Among the most potent initiators and amplifiers of inflammation are damage-associated molecular pattern molecules (DAMPs), also known as alarmins. The S100A8/S100A9 (S100A8/A9) heterodimer, also known as calprotectin, is a prototypic alarmin that is released by activated neutrophils and macrophages at sites of inflammation [6,7,8]. S100A8/A9 functions by engaging Toll-like receptor 4 (TLR4) and the receptor for advanced glycation end products (RAGE), leading to Nuclear factor kappa B (NF-κB) activation and the subsequent production of a panel of pro-inflammatory factors, including tumor necrosis factor (TNF), Interleukin-1β (IL1β), Interleukin-6 (IL6), and C-X-C motif chemokine ligand 8 (CXCL8 or IL8) [6,9,10,11,12,13,14]. This alarmin system is critically implicated in reproductive pathology; elevated levels of calgranulin A (S100A8) and calgranulin B (S100A9) have been detected in the placenta and serum of women with recurrent pregnancy loss and intra-amniotic infection [15,16,17,18,19], positioning them as key suspects in inflammatory pregnancy disorders. Beyond reproductive biology, S100A8/A9 is increasingly recognized as a multivalent alarmin with pathogenic roles across a wide spectrum of inflammatory and degenerative diseases. Dysregulated S100A8/A9 signaling has been implicated in cardiovascular disease [20], where it contributes to endothelial activation, vascular inflammation, and atherosclerotic progression, as well as in neurological disorders characterized by chronic neuroinflammation and disruption of immune homeostasis [21,22]. Additionally, emerging evidence supports a role for S100A8/A9 in cancer progression, including modulation of the tumor microenvironment and promotion of metastatic niche formation [10]. Collectively, these findings position S100A8/A9 as a conserved amplifier of innate immune responses across organ systems, highlighting the importance of understanding its context-specific regulation and downstream effects in specialized tissues such as the placenta.

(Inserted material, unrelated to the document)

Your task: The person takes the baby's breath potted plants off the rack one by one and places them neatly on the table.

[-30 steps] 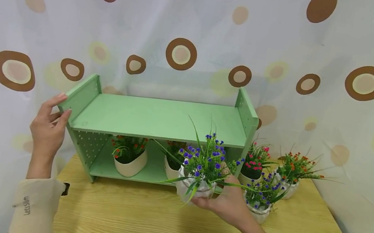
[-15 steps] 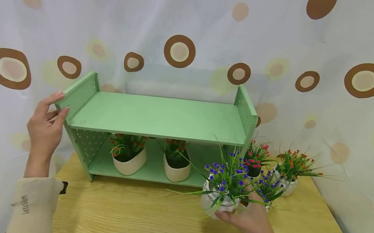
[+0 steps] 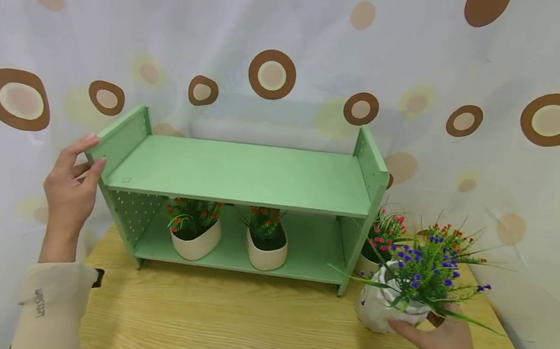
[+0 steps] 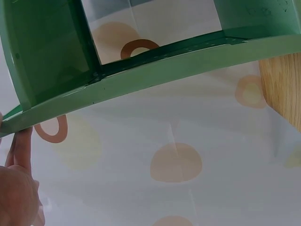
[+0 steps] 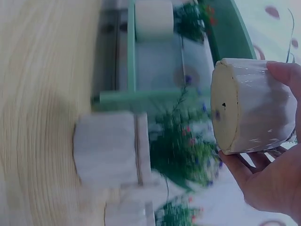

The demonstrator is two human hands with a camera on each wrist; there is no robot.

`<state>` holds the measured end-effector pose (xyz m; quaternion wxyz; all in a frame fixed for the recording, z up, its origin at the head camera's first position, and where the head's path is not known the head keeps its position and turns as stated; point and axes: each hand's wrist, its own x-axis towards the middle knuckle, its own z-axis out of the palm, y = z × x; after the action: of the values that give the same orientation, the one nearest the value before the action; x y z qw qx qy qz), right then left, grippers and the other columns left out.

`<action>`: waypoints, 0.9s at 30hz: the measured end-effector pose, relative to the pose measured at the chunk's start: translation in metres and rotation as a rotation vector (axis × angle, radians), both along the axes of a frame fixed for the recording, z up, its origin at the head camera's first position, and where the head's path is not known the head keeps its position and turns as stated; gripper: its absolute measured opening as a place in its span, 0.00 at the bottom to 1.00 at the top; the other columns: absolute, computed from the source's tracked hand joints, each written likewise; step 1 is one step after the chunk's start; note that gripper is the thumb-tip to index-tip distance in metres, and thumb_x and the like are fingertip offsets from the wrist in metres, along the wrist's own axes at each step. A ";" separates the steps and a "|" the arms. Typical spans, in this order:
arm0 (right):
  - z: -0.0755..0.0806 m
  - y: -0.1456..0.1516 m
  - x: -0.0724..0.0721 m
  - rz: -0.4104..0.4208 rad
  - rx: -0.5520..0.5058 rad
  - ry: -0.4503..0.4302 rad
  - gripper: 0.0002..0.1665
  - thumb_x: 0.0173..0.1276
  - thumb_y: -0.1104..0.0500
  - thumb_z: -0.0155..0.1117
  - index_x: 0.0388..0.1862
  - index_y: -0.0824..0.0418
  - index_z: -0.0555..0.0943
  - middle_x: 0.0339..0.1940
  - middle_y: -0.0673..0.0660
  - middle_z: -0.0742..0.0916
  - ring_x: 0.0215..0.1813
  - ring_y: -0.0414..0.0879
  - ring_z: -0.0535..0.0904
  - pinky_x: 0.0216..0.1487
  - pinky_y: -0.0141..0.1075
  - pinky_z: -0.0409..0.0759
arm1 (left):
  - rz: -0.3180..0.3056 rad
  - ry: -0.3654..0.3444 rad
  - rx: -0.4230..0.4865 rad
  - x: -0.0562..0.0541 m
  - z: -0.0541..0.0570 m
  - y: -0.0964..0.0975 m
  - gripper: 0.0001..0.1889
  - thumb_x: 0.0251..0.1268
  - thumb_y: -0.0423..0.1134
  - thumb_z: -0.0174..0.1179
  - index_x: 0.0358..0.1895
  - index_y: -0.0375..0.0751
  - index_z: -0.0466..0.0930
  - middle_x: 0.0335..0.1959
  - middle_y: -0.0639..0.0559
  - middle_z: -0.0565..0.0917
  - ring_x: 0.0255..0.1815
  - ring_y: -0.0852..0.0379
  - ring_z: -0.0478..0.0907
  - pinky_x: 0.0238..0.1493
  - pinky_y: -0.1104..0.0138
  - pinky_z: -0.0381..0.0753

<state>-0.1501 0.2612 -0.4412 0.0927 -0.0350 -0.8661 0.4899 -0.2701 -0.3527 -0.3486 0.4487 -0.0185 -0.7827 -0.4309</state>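
Note:
My left hand (image 3: 72,192) pinches the upper front edge of the green shelf's (image 3: 253,173) left side panel between thumb and fingers. In the left wrist view, its fingertips meet the green panel (image 4: 150,75). My right hand (image 3: 442,340) grips a white pot (image 5: 258,106) of artificial purple flowers (image 3: 420,271), right of the shelf. The pot's pale underside, with a small hole, shows in the right wrist view, raised above the wooden table. Below it stands another white pot (image 5: 110,150), largely hidden behind the held plant in the head view.
Two cream pots, one left (image 3: 196,240) and one nearer the middle (image 3: 268,250), stand on the lower shelf with red flowers. A pink-flowered plant (image 3: 386,229) and an orange-flowered one (image 3: 453,233) stand right of the shelf on the wooden table (image 3: 234,336). A spotted curtain hangs behind.
My right hand has carried the purple-flowered pot rightward from the shelf's front to the plants on the right. Both cream pots now show unblocked. The left hand stays on the side panel.

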 end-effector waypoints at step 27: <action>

Our previous transcriptomic analysis of equine chronic placentitis uniquely identified S100A8 and S100A9 as potential upstream regulators, as they were exclusively expressed in the placentitis group and absent in controls [23]. Therefore, we hypothesize that S100A8/A9 alarmins are upregulated in a sustained manner during both acute and chronic equine placentitis and that their activation drives a downstream inflammatory and apoptotic signaling network through TLR4/RAGE and NF-κB-mediated pathways. To test this hypothesis, we combined experimental models with clinical cases to: (1) quantify and localize S100A8 and S100A9 expression in acute and chronic placentitis, and (2) analyze the expression of their known receptors and downstream effectors in clinical placentitis using RNA sequencing (RNA-seq) data. Elucidating this axis is essential for understanding the pathogenesis of placentitis and for evaluating S100A8/A9 as novel diagnostic or therapeutic targets to mitigate pregnancy loss, while also contributing to a broader understanding of alarmin-driven inflammatory pathways across disease contexts.
2. Results
2.1. mRNA Expression of S100A8 and S100A9 in Equine Chorioallantois (CA) of Acute and Chronic Ascending Placentitis Model
The mRNA expression levels of S100A8 and S100A9 were significantly upregulated in chorioallantois (CA) samples retrieved from acute (p < 0.001) and chronic placentitis (p < 0.0001) groups compared to controls (Figure 1A,B). Conversely, no significant difference in S100A8 and S100A9 mRNA expression levels was observed in CA samples between mares with acute and chronic placentitis. A strong positive correlation (r = 0.945, p < 0.0001) was seen between S100A8 and S100A9 expression in all samples (Figure 1C).
2.2. Immunolabelling of S100A8 and S100A9 in Equine CA of Acute and Chronic Ascending Placentitis Model
Based upon immunolocalization, S100A8 and S100A9 were exclusively expressed in leukocytes (apparently neutrophils and macrophages). A higher number of S100A8/9-positive cells were observed in the CA and endometrium (EN) of placentitis samples (i.e., acute and chronic models) compared to controls (Figure 2). Furthermore, in the placentitis samples, these positive cells had infiltrated the tissue, whereas in control samples, positive immunolabeling was confined mainly to neutrophils and macrophages within blood vessels.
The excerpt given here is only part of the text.